The homebuilders are a different kind of investor than mortgage REITs or the refiners. You wouldn't expect the same person to be good at all of that.
The competition among homebuilders has diminished greatly, since the only people who get funding to develop homes anymore are the national homebuilders. All of the regional homebuilders that used to bring them competition, and keep their margins industry-wide low, have gone out of business over the last five years. And the ones that are left aren't big enough to go to the capital markets for financing. They can't get their projects completed.
The big ones such as D.R. Horton (DHI) operate in areas that are experiencing an energy boost because of fracking advances. They are able to borrow money cheap to finance their projects, and they have less competition than they did five years ago. Those companies also pay 2% to 3% dividends.
I would say this about the homebuilders: The national ones are the ones that you want to focus on, but not all of the national ones.
The ones that are the most attractive are the ones that are operating in the areas that are experiencing an energy boom, because that is where housing prices are rising the most. D. R. Horton is in the Texas area, where there is a lot of fracking going on. That has been an historic energy state, but I also like the East Coast or Oklahoma. I would be looking at national homebuilders that have big projects.
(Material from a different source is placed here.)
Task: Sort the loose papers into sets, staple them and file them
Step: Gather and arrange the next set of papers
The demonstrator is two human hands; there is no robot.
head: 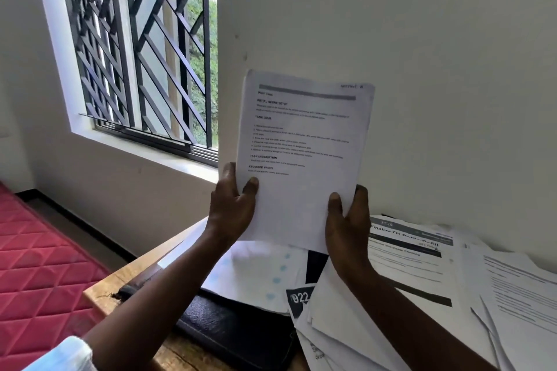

Nancy Zambell: Let's switch over to technology. Are you doing anything in technology these days?
Ken Kam: Actually, in technology the area that I like best is biotechnology. Not chips, but drugs.
There are advances that have been made in the past few years that are only
now coming to market, and those companies are making a transition from being an
R&D-driven company to producing drugs. That is a tough transition to make.
Oftentimes, it requires a change in the top management.
Any person who knows how to sell can sell the product, but those are also the least risky part of the companies' life cycles, because there are a lot more people who can manage manufacturing products and sales than who can develop a new drug.
Once the drug is approved by the FDA, the regulatory risk and the efficacy is known and published. Now you are dealing with just locking in and handling risk like every pharmaceutical company faces. And this is when it starts to produce numbers that most of Wall Street looks for-revenues and earnings. Until then, the income statement on the balance sheet and balance sheet would show you nothing.
Nancy Zambell: Do you have a favorite in that arena?
Ken Kam: I think that my highest confident stock in this area is Amarin (AMRN). They got approval for their drug last year. It took them nearly a year to get the sales force set up and start to roll it out. I think that this is a four- or five-bagger in the next couple of years.
Nancy Zambell: What kind of symptoms or diseases do they treat?
Ken Kam: Amarin's drug is useful for patients who have high triglycerides. It often happens that if you have triglycerides, you also have high cholesterol.
The problem with this is that the one drug that you would take to reduce your triglycerides happens to increase cholesterol. So that is not that good. And it really significantly narrows the market for that drug...and yet it still sells over $1 billion a year for GlaxoSmithKline (GSK).
Amarin's drug can lower your triglycerides without increasing your cholesterol level. I think that at a minimum, they are going to go over the market share for GlaxoSmithKline's drug, and that's going to generate $1 billion a year for them.
It is also going to expand the market, because a lot of people have high triglycerides and high cholesterol, and for that reason they can't take the other drug. But they could take this one.
Nancy Zambell: That sounds like a really good return, four- to five-bagger. We can all take that, right?
Ken Kam: We can all take that. And in the context of a diversified portfolio where you are betting on all of these segments with people who have proven track records in their area, I think that it is a successful way to go after great returns without taking on excess risk.